Mit spitzer Feder gegen den Kolonialismus

Dietrich Harth: José Rizals Kampf um Leben und Tod. Facetten einer kolonialismuskritischen Biografie. heiBooks Heidelberg 2021, 523 Seiten, 49,90 Euro. Kostenfreier Download unter https://books.ub.uni-heidelberg.de/heibooks/reader/download/839/839-3-94857-2-10-20210831.pdf 

Der philippinische Arzt und Schriftsteller José Rizal hat in seinen Schriften die kolonialistische Willkürherrschaft Spaniens gegeißelt. Dietrich Harth stellt ihn in seiner Biografie in eine Reihe mit Frantz Fanon oder Mahatma Gandhi. 

Der Kulturwissenschaftler Dietrich Harth legt die erste umfassende deutsche Biografie des bedeutenden philippinischen Arztes und kolonialismuskritischen Schriftstellers José Rizal (1861–1896) vor. Dessen Ruhm in der südostasiatischen Welt beruht auf seinen politischen Romanen, die in philippinischem Spanisch geschrieben und anschließend in zahlreiche Sprachen übersetzt wurden. Er hat wichtige kolonialismuskritische Romane, Schriften und Gedichte geschrieben, die Harth erstmals auf Deutsch zugänglich macht. Wie Mahatma Gandhi oder Frantz Fanon analysiert Rizal den Zustand einer Gesellschaft, die vom Kolonialismus infiziert ist. Seine Gegenmittel zur Wiedererlangung der kulturellen Würde sind die politische Alphabetisierung, die Wiederaneignung der verdrängten vorkolonialistischen Kultur und die Wertschätzung der indigenen Sprachen. 

Im Namen der Menschenwürde wendet sich Rizal mit den Mitteln der Satire gegen die Unterdrückung und lässt von seinen Romanfiguren die Frage diskutieren, ob Reform oder Revolution in die Freiheit führen. In Rizals Romanwelt erscheint die spanische frailocracia (Mönchsherrschaft) als eine moralisch korrupte Kraft, die sich der Religion bedient, um die Beherrschten gefügig zu machen. So wurde Rizal zu einem Kritiker der Kumpanei von Staat und Kirche, wie sie im Kolonialismus typisch war. Sein Blick richtet sich dagegen auf eine Zukunft, „in der der Glaube nicht tötet“. 

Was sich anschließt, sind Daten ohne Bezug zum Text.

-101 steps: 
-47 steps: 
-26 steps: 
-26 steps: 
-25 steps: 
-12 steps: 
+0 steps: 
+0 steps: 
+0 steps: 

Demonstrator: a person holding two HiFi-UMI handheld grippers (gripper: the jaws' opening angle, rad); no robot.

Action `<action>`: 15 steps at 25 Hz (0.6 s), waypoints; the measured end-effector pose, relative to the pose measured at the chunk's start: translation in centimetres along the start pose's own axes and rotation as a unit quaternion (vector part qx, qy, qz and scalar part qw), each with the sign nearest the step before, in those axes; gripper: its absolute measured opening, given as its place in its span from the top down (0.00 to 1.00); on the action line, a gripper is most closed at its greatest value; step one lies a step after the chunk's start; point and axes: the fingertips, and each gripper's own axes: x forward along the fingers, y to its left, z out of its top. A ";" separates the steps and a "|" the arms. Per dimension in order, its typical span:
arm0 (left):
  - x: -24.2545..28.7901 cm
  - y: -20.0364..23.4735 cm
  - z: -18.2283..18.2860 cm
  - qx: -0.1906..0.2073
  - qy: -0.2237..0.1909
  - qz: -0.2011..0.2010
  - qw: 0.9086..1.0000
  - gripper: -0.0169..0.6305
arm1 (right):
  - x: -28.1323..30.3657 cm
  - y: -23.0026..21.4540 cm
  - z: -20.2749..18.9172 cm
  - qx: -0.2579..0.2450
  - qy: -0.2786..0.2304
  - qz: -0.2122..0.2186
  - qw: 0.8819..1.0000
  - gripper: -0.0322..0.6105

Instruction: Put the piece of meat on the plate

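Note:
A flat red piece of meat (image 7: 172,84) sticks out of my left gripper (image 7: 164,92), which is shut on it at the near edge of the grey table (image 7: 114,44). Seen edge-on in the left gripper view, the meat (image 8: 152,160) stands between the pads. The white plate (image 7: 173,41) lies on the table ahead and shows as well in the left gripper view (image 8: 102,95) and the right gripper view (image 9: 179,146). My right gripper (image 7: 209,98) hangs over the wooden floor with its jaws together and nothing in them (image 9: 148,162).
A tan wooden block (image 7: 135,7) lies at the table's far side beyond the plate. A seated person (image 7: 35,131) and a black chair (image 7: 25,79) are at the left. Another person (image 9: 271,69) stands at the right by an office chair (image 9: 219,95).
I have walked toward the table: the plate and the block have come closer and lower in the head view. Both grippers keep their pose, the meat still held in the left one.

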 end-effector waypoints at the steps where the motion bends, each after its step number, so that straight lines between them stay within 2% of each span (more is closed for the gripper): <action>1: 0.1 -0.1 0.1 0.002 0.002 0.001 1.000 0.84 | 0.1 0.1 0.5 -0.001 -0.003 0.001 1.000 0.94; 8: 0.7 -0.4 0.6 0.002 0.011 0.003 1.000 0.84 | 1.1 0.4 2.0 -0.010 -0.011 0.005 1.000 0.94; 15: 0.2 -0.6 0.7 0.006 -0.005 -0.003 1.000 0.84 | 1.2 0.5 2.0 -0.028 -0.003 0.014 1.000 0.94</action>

Dekolonialisierung ohne revolutionäre Gewalt

Rizals Anliegen war nicht die Loslösung des Inselarchipels von der Kolonialmacht Spanien. Vielmehr wollte er das Land aus dem brutalen Unterdrückungsregime der Kolonialmacht in eine spanische Provinz auf der Grundlage von Selbstbestimmung und Gleichberechtigung überführen. Im Gegensatz zu der sich zeitgleich bildenden Befreiungsbewegung lehnte er revolutionäre Gewalt ab. Gleichwohl verurteilte ihn ein spanisches Kriegsgericht im Jahr 1896 wegen Hochverrats zum Tode, und Rizal wurde exekutiert. 

All seine wichtigen Werke hat Rizal in Europa verfasst, das für ihn ein Raum der Freiheit und der Menschenwürde war. En passant führt Harths Biografie die Leserinnen und Leser mit Rizal in die Salons und Wissenschaftszirkel des späten 19. Jahrhunderts mit ihren rassistischen Vorurteilen, denen Rizal nicht zuletzt auch in Berlin ausgesetzt war. Der Autor macht dabei erstmals die zahlreichen Schriften und den Briefwechsel Rizals zugänglich. Seine Biografie führt die tiefe Verstrickung Europas und auch Deutschlands in den ausbeuterischen, von rassistischer Verachtung geprägten Kolonialismus vor Augen. Vor allem aber illustriert das Buch auch vorzüglich, dass politische Literatur eine Sprengkraft entfalten kann. In der online und im Druck veröffentlichten Biografie zeichnet der Autor José Rizal zu Recht als bedeutende Person, der ein prominenter Platz in der Geschichte der Kolonialismuskritik gebührt.